→ ACTION ITEM: This task calls for the lines below starting at the one containing "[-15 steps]" and ending at the one containing "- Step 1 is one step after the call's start", repeated exactly with both ends kept and pictures left out.
----- RAW DATA
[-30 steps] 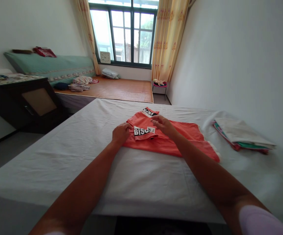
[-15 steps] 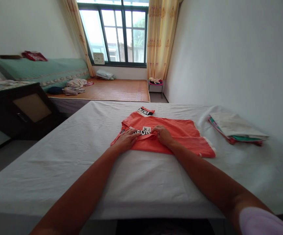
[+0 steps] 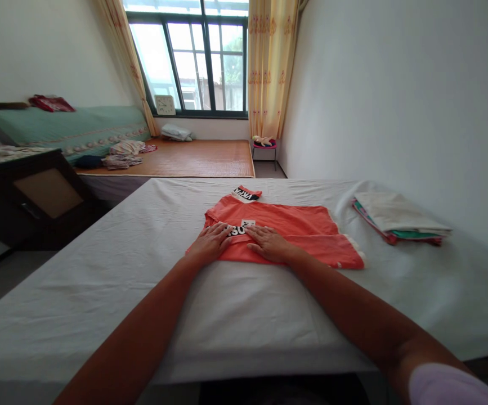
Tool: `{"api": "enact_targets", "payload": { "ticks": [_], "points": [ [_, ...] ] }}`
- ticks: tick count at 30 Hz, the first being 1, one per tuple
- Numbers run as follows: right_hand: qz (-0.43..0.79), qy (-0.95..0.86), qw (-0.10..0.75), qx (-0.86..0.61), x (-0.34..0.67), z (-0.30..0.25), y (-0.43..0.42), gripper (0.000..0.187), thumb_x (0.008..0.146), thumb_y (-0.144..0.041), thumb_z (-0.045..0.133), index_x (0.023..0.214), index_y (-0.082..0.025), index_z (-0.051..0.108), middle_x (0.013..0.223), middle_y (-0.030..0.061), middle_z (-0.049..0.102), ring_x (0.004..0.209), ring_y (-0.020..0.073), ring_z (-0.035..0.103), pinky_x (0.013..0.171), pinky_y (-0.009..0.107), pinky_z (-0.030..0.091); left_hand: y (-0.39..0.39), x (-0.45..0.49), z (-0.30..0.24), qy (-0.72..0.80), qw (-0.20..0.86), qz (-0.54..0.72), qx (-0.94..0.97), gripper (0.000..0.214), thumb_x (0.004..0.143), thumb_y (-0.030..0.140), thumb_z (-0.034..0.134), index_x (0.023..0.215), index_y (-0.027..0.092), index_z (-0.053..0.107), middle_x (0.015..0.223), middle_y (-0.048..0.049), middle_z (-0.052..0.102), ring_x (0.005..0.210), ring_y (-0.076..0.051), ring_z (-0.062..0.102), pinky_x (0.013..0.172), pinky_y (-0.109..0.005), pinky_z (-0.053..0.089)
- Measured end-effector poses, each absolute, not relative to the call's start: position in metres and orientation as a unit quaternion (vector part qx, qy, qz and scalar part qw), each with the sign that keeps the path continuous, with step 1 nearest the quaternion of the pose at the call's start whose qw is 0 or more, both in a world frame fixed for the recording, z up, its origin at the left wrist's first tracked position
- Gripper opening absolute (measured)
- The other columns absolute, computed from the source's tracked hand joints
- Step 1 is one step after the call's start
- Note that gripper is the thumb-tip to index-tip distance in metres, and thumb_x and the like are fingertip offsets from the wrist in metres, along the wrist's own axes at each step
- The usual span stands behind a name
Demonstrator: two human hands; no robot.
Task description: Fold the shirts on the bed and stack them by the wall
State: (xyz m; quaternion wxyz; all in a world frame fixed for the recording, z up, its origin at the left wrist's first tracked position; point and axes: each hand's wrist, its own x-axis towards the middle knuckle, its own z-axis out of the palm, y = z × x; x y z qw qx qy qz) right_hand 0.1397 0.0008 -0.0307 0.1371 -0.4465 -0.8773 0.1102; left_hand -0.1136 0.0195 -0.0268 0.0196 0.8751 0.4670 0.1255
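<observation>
An orange shirt (image 3: pixel 298 228) with black-and-white lettering lies partly folded on a white-sheeted bed (image 3: pixel 142 264). My left hand (image 3: pixel 210 242) rests flat on the shirt's near left part, fingers stretched out. My right hand (image 3: pixel 269 243) lies flat beside it on the folded-in sleeve, fingers spread, just below the lettered band. Neither hand grips the cloth. The shirt's hem end points right, its neck end left.
A stack of folded clothes (image 3: pixel 398 222) sits at the bed's right, near the white wall. A dark cabinet (image 3: pixel 28 197) stands to the left. Beyond are a mat-covered platform (image 3: pixel 193 157) with loose clothes, a small stool (image 3: pixel 264 147) and a window.
The left sleeve with the lettering was folded in over the shirt. Both hands came down from pinching it and now lie flat, pressing the fold. The view shifted slightly.
</observation>
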Motion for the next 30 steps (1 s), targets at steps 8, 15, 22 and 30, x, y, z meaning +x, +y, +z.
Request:
{"api": "enact_targets", "payload": {
  "ticks": [8, 15, 22, 30],
  "points": [
    [0.116, -0.794, 0.107, -0.586, 0.205, -0.031, 0.03, 0.064, 0.095, -0.06, 0.028, 0.146, -0.023, 0.037, 0.155, 0.0068, 0.029, 0.144, 0.0237, 0.022, 0.117, 0.047, 0.013, 0.02, -0.115, -0.026, 0.512, 0.015, 0.104, 0.852, 0.051, 0.096, 0.051, 0.031, 0.143, 0.033, 0.041, 0.152, -0.0022, 0.038, 0.14, -0.022, 0.033, 0.114, -0.043, 0.025],
    [0.073, -0.67, 0.07, -0.735, 0.332, -0.034, 0.051, 0.061, 0.096, -0.052, 0.03, 0.147, -0.019, 0.035, 0.156, 0.0098, 0.027, 0.144, 0.0255, 0.023, 0.115, 0.05, 0.017, 0.021, -0.115, -0.024, 0.514, 0.021, 0.1, 0.852, 0.051, 0.096, 0.051, 0.031, 0.143, 0.033, 0.041, 0.152, -0.002, 0.038, 0.14, -0.023, 0.033, 0.113, -0.044, 0.026],
    [0.039, -0.659, 0.116, -0.742, 0.369, -0.03, 0.076, 0.043, 0.097, -0.029, 0.033, 0.134, -0.018, 0.053, 0.142, 0.0124, 0.048, 0.133, 0.0226, 0.041, 0.112, 0.038, 0.026, 0.02, -0.114, -0.022, 0.516, 0.021, 0.098, 0.85, 0.051, 0.095, 0.05, 0.032, 0.141, 0.031, 0.044, 0.15, -0.003, 0.041, 0.138, -0.023, 0.035, 0.111, -0.043, 0.029],
    [0.045, -0.616, 0.228, -0.753, 0.388, -0.046, 0.077, 0.031, 0.084, -0.038, 0.054, 0.109, -0.022, 0.063, 0.117, 0.0107, 0.065, 0.114, 0.029, 0.055, 0.093, 0.044, 0.045, 0.072, -0.098, 0.022, 0.543, -0.002, 0.065, 0.837, 0.04, 0.093, 0.044, 0.035, 0.097, 0.026, 0.07, 0.105, -0.0079, 0.071, 0.1, -0.024, 0.064, 0.088, -0.035, 0.045]
  ]
}}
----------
→ TASK RESPONSE:
[-15 steps] 
[+0 steps] 
Tool: `{"api": "enact_targets", "payload": { "ticks": [_], "points": [ [_, ...] ] }}`
- ticks: tick count at 30 Hz, the first being 1, one per tuple
- Numbers run as follows: right_hand: qz (-0.43..0.79), qy (-0.95..0.86), qw (-0.10..0.75), qx (-0.86..0.61), x (-0.34..0.67), z (-0.30..0.25), y (-0.43..0.42), gripper (0.000..0.187), thumb_x (0.008..0.146), thumb_y (-0.144..0.041), thumb_z (-0.045..0.133), index_x (0.023..0.214), index_y (-0.082..0.025), index_z (-0.051..0.108), middle_x (0.013..0.223), middle_y (-0.030..0.061), middle_z (-0.049..0.102), ring_x (0.004..0.209), ring_y (-0.020..0.073), ring_z (-0.035..0.103), pinky_x (0.013..0.171), pinky_y (-0.009..0.107), pinky_z (-0.030..0.091); left_hand: y (-0.39..0.39), x (-0.45..0.49), z (-0.30..0.24), qy (-0.72..0.80), qw (-0.20..0.86), qz (-0.54..0.72), qx (-0.94..0.97), gripper (0.000..0.214), thumb_x (0.004..0.143), thumb_y (-0.030..0.140), thumb_z (-0.034..0.134), index_x (0.023..0.215), index_y (-0.027..0.092), index_z (-0.053..0.107), middle_x (0.015..0.223), middle_y (-0.048..0.049), middle_z (-0.052..0.102), ring_x (0.005..0.210), ring_y (-0.076..0.051), ring_z (-0.062..0.102), pinky_x (0.013..0.172), pinky_y (-0.109..0.005), pinky_z (-0.053..0.089)
- Measured end-effector poses, each absolute, not relative to the call's start: position in metres and orientation as a unit quaternion (vector part qx, qy, qz and scalar part qw), each with the sign that keeps the path continuous, with step 1 nearest the quaternion of the pose at the call's start whose qw is 0 or more, both in a world frame fixed for the recording, z up, its origin at the left wrist's first tracked position
- Gripper opening absolute (measured)
- The other columns absolute, computed from the source's tracked hand joints
- Step 1 is one step after the call's start

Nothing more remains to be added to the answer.